Exercise goal =
Nothing but the lines below between the line holding "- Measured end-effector" and the line holding "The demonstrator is", inclusive, should appear in the answer, each set down exactly.

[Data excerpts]
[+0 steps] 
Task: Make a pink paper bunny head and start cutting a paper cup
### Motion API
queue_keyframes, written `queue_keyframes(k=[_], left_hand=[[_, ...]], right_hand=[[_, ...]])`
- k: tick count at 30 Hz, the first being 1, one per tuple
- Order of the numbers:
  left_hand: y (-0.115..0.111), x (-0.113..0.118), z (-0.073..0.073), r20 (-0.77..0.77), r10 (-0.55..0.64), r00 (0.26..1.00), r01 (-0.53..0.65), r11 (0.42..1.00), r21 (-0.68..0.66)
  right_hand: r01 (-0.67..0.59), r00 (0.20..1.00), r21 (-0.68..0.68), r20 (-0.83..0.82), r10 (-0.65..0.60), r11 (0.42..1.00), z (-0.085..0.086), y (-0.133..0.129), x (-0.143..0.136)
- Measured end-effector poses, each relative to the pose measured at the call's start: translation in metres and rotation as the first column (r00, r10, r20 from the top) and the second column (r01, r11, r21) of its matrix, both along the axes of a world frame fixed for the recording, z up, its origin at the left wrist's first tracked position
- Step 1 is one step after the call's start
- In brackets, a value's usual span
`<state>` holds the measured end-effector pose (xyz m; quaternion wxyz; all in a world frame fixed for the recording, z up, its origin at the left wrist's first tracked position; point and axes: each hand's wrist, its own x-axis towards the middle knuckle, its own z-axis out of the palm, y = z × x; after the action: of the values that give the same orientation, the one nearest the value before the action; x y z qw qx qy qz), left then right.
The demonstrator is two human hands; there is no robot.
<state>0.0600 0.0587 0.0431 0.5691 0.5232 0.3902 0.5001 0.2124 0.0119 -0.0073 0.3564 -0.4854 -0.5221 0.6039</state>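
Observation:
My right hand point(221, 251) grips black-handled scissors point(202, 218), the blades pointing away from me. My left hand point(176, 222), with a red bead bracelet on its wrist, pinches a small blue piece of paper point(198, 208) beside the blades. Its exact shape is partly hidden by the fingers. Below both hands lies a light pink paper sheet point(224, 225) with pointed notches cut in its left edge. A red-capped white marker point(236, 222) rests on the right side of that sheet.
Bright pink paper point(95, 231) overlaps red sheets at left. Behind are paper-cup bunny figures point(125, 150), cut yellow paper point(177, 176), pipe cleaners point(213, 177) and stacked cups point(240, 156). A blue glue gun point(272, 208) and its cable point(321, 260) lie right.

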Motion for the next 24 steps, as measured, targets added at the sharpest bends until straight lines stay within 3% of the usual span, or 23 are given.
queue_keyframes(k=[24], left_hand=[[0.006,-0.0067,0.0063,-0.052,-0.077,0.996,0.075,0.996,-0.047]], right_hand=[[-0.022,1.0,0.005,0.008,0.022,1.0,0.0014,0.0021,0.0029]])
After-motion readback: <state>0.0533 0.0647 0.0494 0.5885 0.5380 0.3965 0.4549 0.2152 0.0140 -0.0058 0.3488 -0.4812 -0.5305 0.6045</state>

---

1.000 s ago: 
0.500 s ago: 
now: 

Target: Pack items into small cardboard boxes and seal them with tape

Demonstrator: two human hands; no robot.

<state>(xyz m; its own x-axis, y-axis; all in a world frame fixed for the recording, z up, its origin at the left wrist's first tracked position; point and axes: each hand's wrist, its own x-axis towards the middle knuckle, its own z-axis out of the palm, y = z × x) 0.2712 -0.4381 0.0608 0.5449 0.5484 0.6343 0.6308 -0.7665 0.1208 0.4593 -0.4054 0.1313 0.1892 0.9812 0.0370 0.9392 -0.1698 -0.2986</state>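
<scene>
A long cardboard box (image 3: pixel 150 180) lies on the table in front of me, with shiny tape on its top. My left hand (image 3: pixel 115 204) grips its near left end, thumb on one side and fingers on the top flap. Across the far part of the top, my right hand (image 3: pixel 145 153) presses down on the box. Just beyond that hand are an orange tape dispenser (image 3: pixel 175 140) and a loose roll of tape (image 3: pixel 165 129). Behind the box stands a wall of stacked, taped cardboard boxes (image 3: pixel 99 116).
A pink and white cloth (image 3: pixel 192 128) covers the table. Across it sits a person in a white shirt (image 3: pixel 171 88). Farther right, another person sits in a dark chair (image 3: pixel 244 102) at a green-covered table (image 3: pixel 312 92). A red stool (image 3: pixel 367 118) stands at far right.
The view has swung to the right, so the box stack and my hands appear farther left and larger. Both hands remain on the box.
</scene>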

Answer to this problem =
- Measured end-effector poses, each relative to the pose measured at the call's start: translation in metres and rotation as the first column (r00, r10, r20 from the top) and the second column (r01, r11, r21) of its matrix, both along the axes of a world frame fixed for the recording, z up, its origin at the left wrist's first tracked position
- Step 1 is one step after the call's start
- In brackets, a value's usual span
`<state>` holds the measured end-effector pose (xyz m; quaternion wxyz; all in a world frame fixed for the recording, z up, its origin at the left wrist's first tracked position; point and axes: each hand's wrist, its own x-axis towards the middle knuckle, its own z-axis out of the palm, y = z × x; after the action: of the values that give the same orientation, the one nearest the value before the action; x y z qw qx qy qz), left then right.
The demonstrator is two human hands; there is no robot.

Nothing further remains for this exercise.